### INSTRUCTIONS FOR THE TASK
When the string "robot" is part of a line in the data below, report the whole line.

### INPUT RECORDS
☆ ☆ ☆ ☆
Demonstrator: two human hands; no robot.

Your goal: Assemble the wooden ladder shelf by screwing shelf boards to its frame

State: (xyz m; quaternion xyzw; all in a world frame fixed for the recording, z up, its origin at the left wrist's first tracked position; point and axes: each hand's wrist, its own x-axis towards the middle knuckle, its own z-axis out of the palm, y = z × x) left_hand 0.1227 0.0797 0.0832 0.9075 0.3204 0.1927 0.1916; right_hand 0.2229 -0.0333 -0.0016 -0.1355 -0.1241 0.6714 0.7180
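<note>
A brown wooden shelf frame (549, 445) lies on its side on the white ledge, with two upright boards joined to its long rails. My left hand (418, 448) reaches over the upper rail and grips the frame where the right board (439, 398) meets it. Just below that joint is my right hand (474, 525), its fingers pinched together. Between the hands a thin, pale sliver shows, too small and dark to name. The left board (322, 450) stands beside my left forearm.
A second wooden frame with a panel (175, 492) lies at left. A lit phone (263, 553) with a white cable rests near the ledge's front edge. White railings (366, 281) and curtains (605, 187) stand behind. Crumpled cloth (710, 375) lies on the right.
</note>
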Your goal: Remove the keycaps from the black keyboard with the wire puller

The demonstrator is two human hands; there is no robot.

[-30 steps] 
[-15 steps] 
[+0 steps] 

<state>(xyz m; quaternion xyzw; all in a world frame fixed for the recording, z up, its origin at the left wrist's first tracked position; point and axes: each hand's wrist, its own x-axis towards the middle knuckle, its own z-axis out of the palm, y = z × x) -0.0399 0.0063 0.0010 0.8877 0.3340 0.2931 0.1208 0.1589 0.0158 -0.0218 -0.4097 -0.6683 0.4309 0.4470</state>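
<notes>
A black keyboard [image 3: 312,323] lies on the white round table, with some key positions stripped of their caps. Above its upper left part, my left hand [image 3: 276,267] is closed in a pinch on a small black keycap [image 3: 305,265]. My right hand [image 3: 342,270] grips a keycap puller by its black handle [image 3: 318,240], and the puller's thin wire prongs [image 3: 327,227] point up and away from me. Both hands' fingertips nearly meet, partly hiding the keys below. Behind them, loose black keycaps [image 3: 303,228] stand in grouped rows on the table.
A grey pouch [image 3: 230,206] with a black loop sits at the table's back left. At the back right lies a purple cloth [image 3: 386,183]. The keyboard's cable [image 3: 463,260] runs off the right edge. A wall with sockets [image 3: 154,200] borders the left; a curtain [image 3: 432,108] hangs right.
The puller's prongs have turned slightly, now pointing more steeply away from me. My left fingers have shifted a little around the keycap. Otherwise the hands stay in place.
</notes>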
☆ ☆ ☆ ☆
### SOLUTION BELOW
Demonstrator: two human hands; no robot.
The demonstrator is two human hands; there is no robot.

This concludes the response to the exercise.